Yes, Better Off Vs. 4 Years Ago:
*GDP up annualized 1.7% so far this year -- but this has been a recovery of downward revisions, historically flat compared to prior recoveries. This one is being called the worst performance in the 11 recessions over the past 60 years.
*Corporate profits up 63% since President Obama was inaugurated
*The Dow is up 57%. The S&P 500 is up 65%. And the Nasdaq Composite is up 99%.
*Core inflation is tame
And now, the negatives (this is before the $600 billion in tax hikes and spending cuts scheduled to take effect in January 2013 -- with the Federal Reserve scrambling to put its cushion of printed money at the bottom of this fiscal cliff).

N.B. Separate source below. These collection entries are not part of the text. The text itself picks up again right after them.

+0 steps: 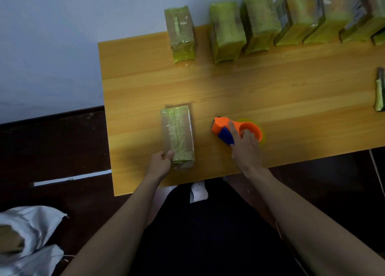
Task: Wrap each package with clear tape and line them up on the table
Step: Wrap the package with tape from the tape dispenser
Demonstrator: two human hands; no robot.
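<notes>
Package point(177, 134) in hand lies flat near the front edge of the wooden table point(270, 84), long axis pointing away from the person, its top already shiny with clear tape. Its near end is gripped by the left hand point(161, 163), the thumb curled over the top corner and the other fingers tucked out of sight beside it. Just to the right, apart from the package, an orange and blue tape dispenser point(233, 131) rests on the table; the right hand point(245, 146) is laid on it, the forefinger stretched along the blue part and the remaining fingers loosely bent over the orange ring, so a touch rather than a firm hold is shown. Whether the dispenser is being picked up or set down cannot be told. The wrapping step is judged to be at or near its end for this package; if so, the next move calls for it to be lifted and stood up. Farther off, a row of wrapped packages point(227, 32) stands upright along the far edge, with a lone one point(180, 34) at the left end, beside which a place is offered.
</notes>
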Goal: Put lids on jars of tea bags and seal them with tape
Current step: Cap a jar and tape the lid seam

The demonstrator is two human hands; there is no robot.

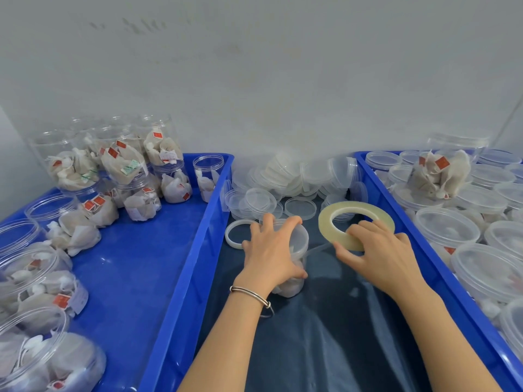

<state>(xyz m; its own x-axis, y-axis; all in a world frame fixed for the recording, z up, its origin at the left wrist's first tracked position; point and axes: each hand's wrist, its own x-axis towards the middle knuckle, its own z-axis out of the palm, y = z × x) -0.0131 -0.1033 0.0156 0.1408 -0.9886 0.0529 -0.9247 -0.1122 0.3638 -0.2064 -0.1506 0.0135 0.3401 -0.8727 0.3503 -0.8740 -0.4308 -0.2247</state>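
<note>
Two bright blue trays (181, 278), a pale yellowish tape roll (328, 222), clear jars (70, 162) holding off-white tea bags (121, 165) with red tags (113, 152), a silver bracelet (250, 294).

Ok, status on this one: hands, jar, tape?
Left hand grips lidded jar. Right hand holds tape roll, strip running to jar. Nothing in the way.

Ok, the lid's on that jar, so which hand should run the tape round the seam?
Probably the right hand: it already grips the tape roll, and a strip leads from it towards the jar. The left hand is spread over the lid, so it is better placed to steady and turn the jar.
</note>
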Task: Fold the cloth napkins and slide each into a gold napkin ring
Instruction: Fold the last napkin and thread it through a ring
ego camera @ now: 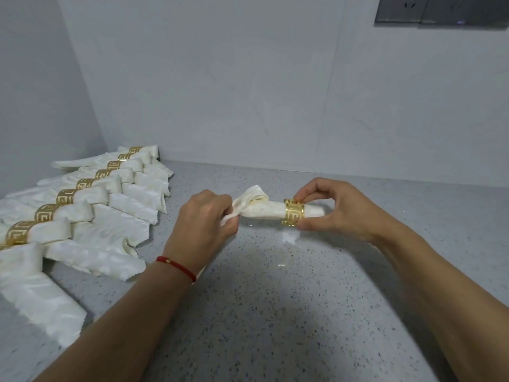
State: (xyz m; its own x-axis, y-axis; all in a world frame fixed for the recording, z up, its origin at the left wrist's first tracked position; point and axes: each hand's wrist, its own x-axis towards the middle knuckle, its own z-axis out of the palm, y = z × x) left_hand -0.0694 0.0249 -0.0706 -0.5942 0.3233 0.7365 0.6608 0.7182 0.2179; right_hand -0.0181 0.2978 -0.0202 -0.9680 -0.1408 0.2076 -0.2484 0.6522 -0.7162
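Observation:
A cream cloth napkin, rolled into a narrow bundle, is held above the grey speckled counter. My left hand grips its bunched left part, and the rest of the cloth hangs hidden behind that hand. A gold napkin ring with a cut-out key pattern sits around the napkin near its right end. My right hand pinches the ring between thumb and fingertips. A short stub of napkin pokes out to the right of the ring.
Along the left side lies a row of several folded cream napkins, each in a gold ring, overlapping from the back corner to the front. White walls close the counter at the back and left. A grey panel hangs top right.

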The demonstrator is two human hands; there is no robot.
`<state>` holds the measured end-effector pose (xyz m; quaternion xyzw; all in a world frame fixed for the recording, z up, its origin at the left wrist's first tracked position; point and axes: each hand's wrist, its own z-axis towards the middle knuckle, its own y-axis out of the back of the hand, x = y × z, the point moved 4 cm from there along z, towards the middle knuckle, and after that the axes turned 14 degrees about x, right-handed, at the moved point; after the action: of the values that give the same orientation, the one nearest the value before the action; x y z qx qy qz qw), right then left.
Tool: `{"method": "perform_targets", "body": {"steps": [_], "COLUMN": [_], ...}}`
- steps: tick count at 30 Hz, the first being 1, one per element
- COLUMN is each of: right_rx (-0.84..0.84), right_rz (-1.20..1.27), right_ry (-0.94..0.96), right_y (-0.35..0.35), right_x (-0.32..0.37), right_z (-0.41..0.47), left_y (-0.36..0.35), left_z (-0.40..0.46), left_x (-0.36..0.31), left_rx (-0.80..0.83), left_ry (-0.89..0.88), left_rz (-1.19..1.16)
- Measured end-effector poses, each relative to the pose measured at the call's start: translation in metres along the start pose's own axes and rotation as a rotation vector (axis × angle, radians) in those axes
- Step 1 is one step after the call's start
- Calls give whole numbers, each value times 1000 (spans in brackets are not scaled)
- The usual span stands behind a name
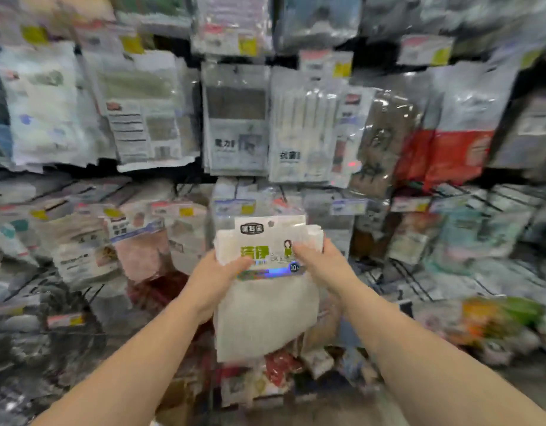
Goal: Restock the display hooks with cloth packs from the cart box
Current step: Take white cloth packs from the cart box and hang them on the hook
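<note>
Right up against the display wall, and honestly most of it is a smear of plastic sleeves from where I'm standing. Going left to right: on the far left, big pale packs (44,106) hang in rows, with a lower tier of pinkish cloth packs (139,253) below them. The grey pack (236,118) and the white striped one (302,130) hang dead centre, just above where the action is.

The person's left hand (218,281) grips the left edge of a white cloth pack (265,302), thumb across the front and fingers curled behind. The pack is held upright, long axis vertical, header card with its green print on top and the cloth hanging down below both hands. The right hand (321,262) pinches the upper right edge, a bit higher than the left one.

What matters next, I'd say: the hang hole in the header (271,224) sits above both hands and just in front of the crowded lower row, so the pack has to go up and forward onto a hook. Which hook is the target I can't tell, it's too blurry. The right hand is nearer the header, so it probably steers.

Further right there's a brown pack (385,139), red ones (456,158), and wire racks. No cart box that I can make out.
</note>
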<state>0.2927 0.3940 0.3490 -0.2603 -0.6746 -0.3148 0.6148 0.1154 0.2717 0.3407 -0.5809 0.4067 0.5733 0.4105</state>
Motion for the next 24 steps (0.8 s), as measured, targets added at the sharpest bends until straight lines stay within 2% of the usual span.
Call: {"method": "perform_targets", "body": {"steps": [5, 9, 12, 17, 24], "right_rx": [-39, -237, -358, -442, -506], "right_rz": [50, 22, 15, -35, 13], "right_ry": [105, 83, 92, 143, 207], "right_y": [175, 304, 374, 449, 520], "right_x": [27, 36, 44, 57, 54], "right_z": [-88, -162, -200, -210, -144], "left_y": [-189, -328, -405, -479, -521], "left_z": [26, 38, 46, 74, 156], "left_x": [-36, -64, -82, -100, -112], "left_rx": [169, 301, 349, 379, 408], "left_ry": [-89, -120, -154, -173, -215], "left_rz": [-38, -135, -177, -177, -110]}}
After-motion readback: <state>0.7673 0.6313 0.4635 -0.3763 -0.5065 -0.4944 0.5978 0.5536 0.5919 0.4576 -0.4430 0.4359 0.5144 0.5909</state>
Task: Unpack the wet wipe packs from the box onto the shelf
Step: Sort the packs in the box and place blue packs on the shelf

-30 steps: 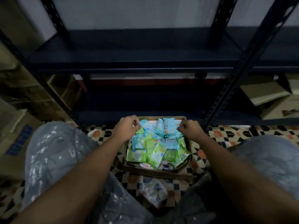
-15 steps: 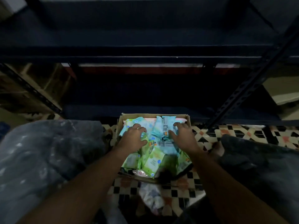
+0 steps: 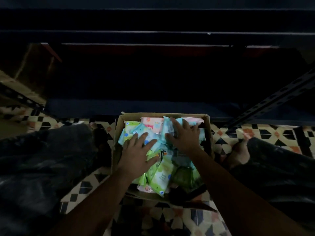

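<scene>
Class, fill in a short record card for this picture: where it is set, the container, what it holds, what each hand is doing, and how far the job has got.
Setting: patterned tile floor in front of a dark metal shelf
Container: open cardboard box on the floor
Contents: wet wipe packs in green, blue and pink, piled loosely
Left hand: fingers spread, resting flat on the packs
Right hand: fingers spread, resting on blue packs at the far side
Progress: no pack visible on the shelf; much of it is too dark to tell
</scene>
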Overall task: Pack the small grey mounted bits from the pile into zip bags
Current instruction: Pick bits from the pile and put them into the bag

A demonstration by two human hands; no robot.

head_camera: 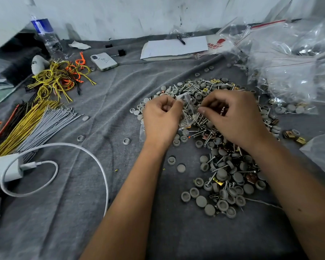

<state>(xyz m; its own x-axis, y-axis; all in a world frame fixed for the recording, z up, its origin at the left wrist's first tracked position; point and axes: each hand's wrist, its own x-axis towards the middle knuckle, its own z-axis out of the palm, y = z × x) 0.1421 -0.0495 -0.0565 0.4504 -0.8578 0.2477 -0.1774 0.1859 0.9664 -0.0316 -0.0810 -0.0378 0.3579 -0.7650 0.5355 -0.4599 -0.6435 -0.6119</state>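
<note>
Small grey round caps [221, 173], mixed with screws and brass clips, are heaped toward the right edge of the grey cloth-covered table [86, 212]. A small clear plastic zip bag [189, 107] is pinched over the heap by the curled fingers of the left hand [160, 117] and right hand [233, 113]. Red print on a bag at the far edge cannot be read.

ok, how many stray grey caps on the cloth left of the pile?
5 caps: one by the grey tie bundle tips, two near the white cable, two beside the left forearm. Pile edge not counted; more may be hidden.
</note>
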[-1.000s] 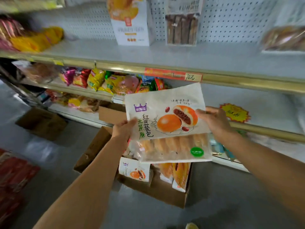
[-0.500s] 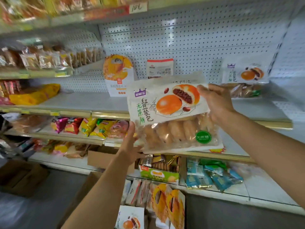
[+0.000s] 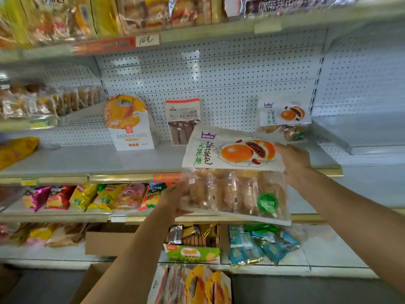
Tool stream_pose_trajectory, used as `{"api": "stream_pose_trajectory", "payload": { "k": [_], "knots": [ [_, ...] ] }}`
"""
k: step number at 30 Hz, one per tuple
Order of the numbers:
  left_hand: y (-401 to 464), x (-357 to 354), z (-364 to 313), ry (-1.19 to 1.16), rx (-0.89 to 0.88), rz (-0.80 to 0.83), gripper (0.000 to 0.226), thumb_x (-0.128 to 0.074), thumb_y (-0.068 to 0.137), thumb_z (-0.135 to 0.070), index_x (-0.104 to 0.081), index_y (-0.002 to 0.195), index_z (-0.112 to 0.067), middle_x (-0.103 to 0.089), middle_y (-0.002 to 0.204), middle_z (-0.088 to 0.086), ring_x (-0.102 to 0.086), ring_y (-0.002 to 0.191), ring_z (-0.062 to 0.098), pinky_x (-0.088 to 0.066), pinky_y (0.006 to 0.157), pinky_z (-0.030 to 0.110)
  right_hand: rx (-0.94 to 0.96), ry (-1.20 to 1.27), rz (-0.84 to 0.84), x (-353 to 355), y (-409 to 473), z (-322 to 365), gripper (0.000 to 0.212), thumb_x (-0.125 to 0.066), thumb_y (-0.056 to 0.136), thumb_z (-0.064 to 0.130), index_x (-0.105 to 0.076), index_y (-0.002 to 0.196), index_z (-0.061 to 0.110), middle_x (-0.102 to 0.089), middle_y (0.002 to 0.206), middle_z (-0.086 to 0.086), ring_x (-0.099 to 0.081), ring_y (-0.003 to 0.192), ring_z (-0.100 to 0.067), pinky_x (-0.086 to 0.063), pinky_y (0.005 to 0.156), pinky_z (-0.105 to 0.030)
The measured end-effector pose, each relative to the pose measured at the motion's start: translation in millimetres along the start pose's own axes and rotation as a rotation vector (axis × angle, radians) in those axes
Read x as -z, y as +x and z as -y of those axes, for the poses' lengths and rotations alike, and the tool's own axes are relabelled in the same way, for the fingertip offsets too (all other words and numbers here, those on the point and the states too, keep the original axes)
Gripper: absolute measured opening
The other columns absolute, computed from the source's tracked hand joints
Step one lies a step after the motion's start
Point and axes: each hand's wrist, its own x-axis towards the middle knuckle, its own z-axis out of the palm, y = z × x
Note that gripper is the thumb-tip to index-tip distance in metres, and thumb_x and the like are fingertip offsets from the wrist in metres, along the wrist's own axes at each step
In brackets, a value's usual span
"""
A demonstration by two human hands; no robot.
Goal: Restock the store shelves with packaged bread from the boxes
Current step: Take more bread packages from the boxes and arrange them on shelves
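I hold a bag of red bean buns (image 3: 234, 172) in front of the grey shelf (image 3: 87, 161), tilted with its top leaning toward the pegboard. My left hand (image 3: 175, 198) grips its lower left corner from below. My right hand (image 3: 293, 161) holds its right edge. An identical bag (image 3: 283, 117) leans against the pegboard at the shelf's right end. At the bottom edge an open cardboard box (image 3: 87, 286) on the floor shows more bread packages (image 3: 197, 286).
An orange-and-white bread box (image 3: 129, 123) and a pack of bread sticks (image 3: 183, 120) stand on the same shelf. Snack bags (image 3: 87, 197) fill the shelf below, blue packets (image 3: 260, 244) and a cardboard box (image 3: 107, 242) sit lower down. Packed bread lines the top shelf (image 3: 131, 16).
The bag has been lifted from above the floor box up to the level of the grey shelf and moved right. My view has tilted upward with it.
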Motion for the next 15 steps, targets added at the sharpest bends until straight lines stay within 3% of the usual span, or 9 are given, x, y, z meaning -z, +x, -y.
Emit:
{"api": "stream_pose_trajectory", "payload": {
  "k": [3, 6, 10, 15],
  "knots": [
    [14, -26, 1, 0.019, 0.02, 0.008, 0.044, -0.07, 0.086, -0.047, -0.067, 0.115, -0.015, -0.07, 0.116, 0.012, -0.069, 0.101, 0.037, -0.06, 0.074, 0.051, 0.035, -0.055, -0.037, 15, 23, 4, 0.018, -0.068, 0.089, 0.023, -0.058, 0.085, 0.009, -0.061, 0.09, -0.009, -0.056, 0.09, -0.024, -0.048, 0.084, -0.038],
    [26, -55, 1, 0.057, 0.017, 0.058, 0.049, -0.067, 0.087, -0.048, -0.063, 0.121, -0.012, -0.069, 0.113, 0.013, -0.069, 0.092, 0.032, -0.058, 0.063, 0.041, 0.027, -0.063, -0.037, 34, 52, 6, 0.019, -0.07, 0.087, 0.023, -0.057, 0.086, 0.009, -0.065, 0.106, -0.012, -0.062, 0.099, -0.027, -0.052, 0.095, -0.044],
    [40, -108, -4, 0.097, 0.011, 0.04, 0.045, -0.069, 0.087, -0.05, -0.064, 0.119, -0.019, -0.069, 0.114, 0.011, -0.067, 0.101, 0.034, -0.061, 0.073, 0.048, -0.01, -0.012, -0.03, 61, 94, 17, 0.026, -0.074, 0.084, 0.018, -0.06, 0.105, 0.011, -0.066, 0.107, -0.005, -0.063, 0.1, -0.024, -0.052, 0.095, -0.042],
    [67, -192, -5, 0.143, -0.037, 0.024, 0.038, -0.069, 0.083, -0.055, -0.068, 0.106, -0.025, -0.067, 0.115, 0.008, -0.062, 0.109, 0.032, -0.058, 0.082, 0.049, 0.098, -0.052, 0.01, 96, 163, 44, 0.049, -0.073, 0.083, 0.013, -0.06, 0.129, 0.023, -0.07, 0.109, -0.001, -0.067, 0.099, -0.022, -0.054, 0.092, -0.039]
  ]
}}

No, Not Better Off Vs. 4 Years Ago:
*$16 trillion deficit - government spending has rocketed to more than 25% of GDP from 21.4%, the largest peacetime expansion of government spending in U.S. history.
*Federal Reserve’s balance sheet has more than tripled.
*Net 316,000 jobs lost – truly a jobless recovery
*8.3% jobless rate - 42 months of 8%-plus unemployment versus 6.1% in August 2008, and unemployment below 5% in 2007
*Proportion of the labor force employed now at a 30-year low
*39% drop in median net worth to $77,300 in 2010 from $126,400 (latest data available from the Federal Reserve)
*8% drop in average annual income
*Nearly on-third of mortgages are underwater
*1.5 million homes in or nearing foreclosure
*$2.5 trillion in cash held captive on corporate balance sheets, as execs keep power dry watching D.C.
*US multinational companies increased employment overseas by 2.4 million from 2000 to 2009, even as they cut US workforce by 2.9 million.
On top of all this, since 1999, student loan debt has increased by 511%, while disposable income has increased by only 73%.